**COLLECTED MATERIAL:**
»»
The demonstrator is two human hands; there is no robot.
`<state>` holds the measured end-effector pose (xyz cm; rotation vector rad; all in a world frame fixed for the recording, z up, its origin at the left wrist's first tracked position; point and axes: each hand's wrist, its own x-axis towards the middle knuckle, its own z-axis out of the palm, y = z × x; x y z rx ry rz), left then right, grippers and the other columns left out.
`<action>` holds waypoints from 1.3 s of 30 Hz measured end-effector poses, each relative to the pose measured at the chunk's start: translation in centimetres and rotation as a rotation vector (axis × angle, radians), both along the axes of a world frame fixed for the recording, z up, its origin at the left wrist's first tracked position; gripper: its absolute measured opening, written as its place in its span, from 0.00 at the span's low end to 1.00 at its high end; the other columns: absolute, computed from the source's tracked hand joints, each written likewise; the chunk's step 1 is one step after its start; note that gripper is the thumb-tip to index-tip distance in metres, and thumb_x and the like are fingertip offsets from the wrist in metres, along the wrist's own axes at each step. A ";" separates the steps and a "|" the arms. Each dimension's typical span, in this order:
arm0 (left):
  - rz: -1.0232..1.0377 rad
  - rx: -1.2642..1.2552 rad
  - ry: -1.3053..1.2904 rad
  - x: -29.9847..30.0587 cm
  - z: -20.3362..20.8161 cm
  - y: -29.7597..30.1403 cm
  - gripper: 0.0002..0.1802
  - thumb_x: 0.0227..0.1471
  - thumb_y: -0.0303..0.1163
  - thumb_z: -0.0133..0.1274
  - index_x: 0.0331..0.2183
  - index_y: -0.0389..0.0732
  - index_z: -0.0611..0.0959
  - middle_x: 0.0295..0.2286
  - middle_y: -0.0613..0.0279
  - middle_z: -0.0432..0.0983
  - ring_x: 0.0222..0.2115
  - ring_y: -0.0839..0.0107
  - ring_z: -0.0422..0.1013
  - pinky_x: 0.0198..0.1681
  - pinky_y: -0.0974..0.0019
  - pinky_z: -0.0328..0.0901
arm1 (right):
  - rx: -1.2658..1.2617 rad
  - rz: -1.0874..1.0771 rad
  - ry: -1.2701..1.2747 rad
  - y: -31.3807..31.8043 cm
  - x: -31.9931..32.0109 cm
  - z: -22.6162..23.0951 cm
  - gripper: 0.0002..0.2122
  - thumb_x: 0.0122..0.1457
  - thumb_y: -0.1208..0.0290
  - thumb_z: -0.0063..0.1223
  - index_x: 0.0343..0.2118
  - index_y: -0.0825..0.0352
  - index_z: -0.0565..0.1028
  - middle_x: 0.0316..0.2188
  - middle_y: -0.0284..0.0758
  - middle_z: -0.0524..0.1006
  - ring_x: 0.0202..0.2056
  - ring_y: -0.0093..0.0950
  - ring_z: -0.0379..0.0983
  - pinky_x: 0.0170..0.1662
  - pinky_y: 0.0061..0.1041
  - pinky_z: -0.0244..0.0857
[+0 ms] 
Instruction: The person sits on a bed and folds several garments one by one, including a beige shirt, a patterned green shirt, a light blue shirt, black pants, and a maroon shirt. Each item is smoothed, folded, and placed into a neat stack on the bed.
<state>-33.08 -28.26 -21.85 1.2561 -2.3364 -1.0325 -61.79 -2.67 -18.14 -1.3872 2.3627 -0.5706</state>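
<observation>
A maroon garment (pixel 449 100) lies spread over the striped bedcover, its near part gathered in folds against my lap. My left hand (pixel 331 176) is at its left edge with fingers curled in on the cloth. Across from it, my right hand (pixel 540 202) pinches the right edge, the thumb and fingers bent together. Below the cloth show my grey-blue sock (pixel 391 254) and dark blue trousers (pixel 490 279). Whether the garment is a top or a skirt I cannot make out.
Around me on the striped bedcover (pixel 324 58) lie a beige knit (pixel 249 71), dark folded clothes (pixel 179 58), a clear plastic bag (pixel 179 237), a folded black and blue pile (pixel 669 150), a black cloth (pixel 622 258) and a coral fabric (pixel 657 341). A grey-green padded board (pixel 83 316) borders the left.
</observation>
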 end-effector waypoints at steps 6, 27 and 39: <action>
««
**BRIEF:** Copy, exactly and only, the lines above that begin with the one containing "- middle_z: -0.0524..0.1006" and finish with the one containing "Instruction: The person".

**OUTPUT BELOW:**
  - middle_z: -0.0524..0.1006
  - ring_x: 0.0202..0.2056
  - ring_y: -0.0093..0.0950
  - ring_z: -0.0379..0.0983
  - pinky_x: 0.0170..0.1662
  - pinky_y: 0.0061..0.1041
  - pinky_z: -0.0244..0.0857
[+0 ms] 
Instruction: The person sits on a bed and folds several garments one by one, including a beige shirt, a patterned green shirt, a light blue shirt, black pants, and a maroon shirt. Each item is smoothed, folded, and placed into a neat stack on the bed.

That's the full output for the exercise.